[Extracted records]
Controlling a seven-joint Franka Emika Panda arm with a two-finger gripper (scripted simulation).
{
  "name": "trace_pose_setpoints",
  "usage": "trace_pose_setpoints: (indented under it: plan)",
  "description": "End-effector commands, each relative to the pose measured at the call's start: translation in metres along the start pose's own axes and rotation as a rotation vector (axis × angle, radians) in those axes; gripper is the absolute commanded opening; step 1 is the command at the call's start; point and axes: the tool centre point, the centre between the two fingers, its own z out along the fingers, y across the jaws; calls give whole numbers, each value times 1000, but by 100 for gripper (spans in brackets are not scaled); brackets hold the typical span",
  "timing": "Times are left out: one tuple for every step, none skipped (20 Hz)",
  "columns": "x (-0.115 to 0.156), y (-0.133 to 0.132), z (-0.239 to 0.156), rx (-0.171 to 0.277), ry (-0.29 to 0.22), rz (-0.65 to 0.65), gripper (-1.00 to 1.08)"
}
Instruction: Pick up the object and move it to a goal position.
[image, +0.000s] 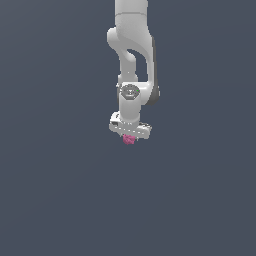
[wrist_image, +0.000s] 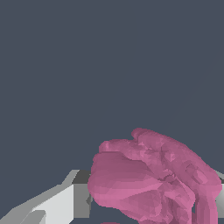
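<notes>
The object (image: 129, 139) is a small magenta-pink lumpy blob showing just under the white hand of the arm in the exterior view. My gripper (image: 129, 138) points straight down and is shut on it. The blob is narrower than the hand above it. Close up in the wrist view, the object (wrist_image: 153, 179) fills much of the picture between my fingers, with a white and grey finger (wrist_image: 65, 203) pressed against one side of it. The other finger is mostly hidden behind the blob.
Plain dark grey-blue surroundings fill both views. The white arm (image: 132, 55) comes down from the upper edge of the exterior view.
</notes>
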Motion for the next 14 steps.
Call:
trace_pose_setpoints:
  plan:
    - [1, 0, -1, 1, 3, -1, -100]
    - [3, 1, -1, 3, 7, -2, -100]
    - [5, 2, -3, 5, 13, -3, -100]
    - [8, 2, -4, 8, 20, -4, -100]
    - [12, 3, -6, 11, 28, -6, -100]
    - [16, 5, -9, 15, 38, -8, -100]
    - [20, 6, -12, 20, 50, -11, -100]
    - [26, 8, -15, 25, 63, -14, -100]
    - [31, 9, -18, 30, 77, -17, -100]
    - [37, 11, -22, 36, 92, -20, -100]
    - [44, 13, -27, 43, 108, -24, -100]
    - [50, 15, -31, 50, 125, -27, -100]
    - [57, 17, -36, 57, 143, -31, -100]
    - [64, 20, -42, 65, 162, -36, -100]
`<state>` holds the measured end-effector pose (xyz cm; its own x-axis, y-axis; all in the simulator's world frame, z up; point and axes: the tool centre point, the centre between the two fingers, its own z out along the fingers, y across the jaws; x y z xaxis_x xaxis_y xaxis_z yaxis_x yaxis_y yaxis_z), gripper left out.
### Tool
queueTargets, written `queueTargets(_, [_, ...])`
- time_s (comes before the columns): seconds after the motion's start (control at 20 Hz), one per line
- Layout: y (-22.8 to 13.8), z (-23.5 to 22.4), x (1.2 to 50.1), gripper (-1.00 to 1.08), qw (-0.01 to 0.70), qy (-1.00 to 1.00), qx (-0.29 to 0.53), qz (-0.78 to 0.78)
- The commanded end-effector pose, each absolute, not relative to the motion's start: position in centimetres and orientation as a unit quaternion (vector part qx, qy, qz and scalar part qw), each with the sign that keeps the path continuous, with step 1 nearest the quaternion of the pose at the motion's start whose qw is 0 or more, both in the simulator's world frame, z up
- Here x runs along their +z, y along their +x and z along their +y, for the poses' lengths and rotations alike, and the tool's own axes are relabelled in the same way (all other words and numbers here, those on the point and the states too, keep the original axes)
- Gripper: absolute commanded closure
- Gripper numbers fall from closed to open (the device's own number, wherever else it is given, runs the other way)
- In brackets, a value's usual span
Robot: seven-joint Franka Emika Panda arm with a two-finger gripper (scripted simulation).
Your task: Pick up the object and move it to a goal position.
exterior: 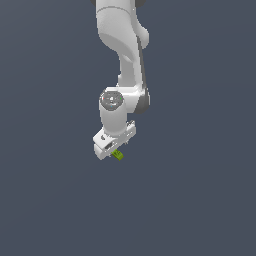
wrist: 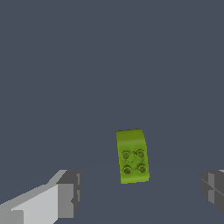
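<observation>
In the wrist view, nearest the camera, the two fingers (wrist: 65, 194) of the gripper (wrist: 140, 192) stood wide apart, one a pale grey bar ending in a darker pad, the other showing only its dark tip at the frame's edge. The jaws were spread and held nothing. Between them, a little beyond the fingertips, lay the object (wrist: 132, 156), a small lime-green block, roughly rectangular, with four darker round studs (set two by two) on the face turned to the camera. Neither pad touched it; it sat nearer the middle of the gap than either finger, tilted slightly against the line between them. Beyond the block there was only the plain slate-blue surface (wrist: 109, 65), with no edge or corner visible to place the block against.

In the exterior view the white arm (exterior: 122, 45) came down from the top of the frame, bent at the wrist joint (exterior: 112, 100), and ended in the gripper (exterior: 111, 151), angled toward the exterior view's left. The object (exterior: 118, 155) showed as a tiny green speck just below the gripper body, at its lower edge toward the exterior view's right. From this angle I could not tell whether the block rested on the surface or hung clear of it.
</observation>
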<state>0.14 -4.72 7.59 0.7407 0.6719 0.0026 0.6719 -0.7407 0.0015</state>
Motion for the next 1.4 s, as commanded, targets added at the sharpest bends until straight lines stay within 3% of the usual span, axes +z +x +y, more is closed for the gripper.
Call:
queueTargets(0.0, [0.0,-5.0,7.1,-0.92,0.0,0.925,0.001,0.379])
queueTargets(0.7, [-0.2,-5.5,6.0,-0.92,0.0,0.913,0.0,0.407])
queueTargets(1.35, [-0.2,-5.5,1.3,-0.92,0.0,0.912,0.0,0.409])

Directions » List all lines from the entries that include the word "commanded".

Output of the exercise »
  "description": "End-effector commands, each relative to the pose measured at the call's start: translation in metres along the start pose's own axes and rotation as a rotation vector (axis × angle, radians) in those axes; gripper is the absolute commanded opening; step 1 is the command at the call's start; point and axes: the tool centre point, the centre between the two fingers, its own z out along the fingers, y across the jaws; calls give whole numbers, each value times 1000, but by 100 for gripper (spans in brackets are not scaled); brackets hold the typical span",
- The commanded end-effector pose, each absolute, not relative to the motion's start: position in centimetres and orientation as a unit quaternion (vector part qx, qy, qz and scalar part qw), each with the sign that keeps the path continuous, with step 1 nearest the quaternion of the pose at the motion's start whose qw is 0 or more, both in the simulator's world frame, z up
- Gripper: absolute commanded closure
Motion for the next 1.4 s, as commanded, targets added at the sharpest bends until straight lines stay within 3% of the usual span, axes +z +x +y, more is closed for the gripper.

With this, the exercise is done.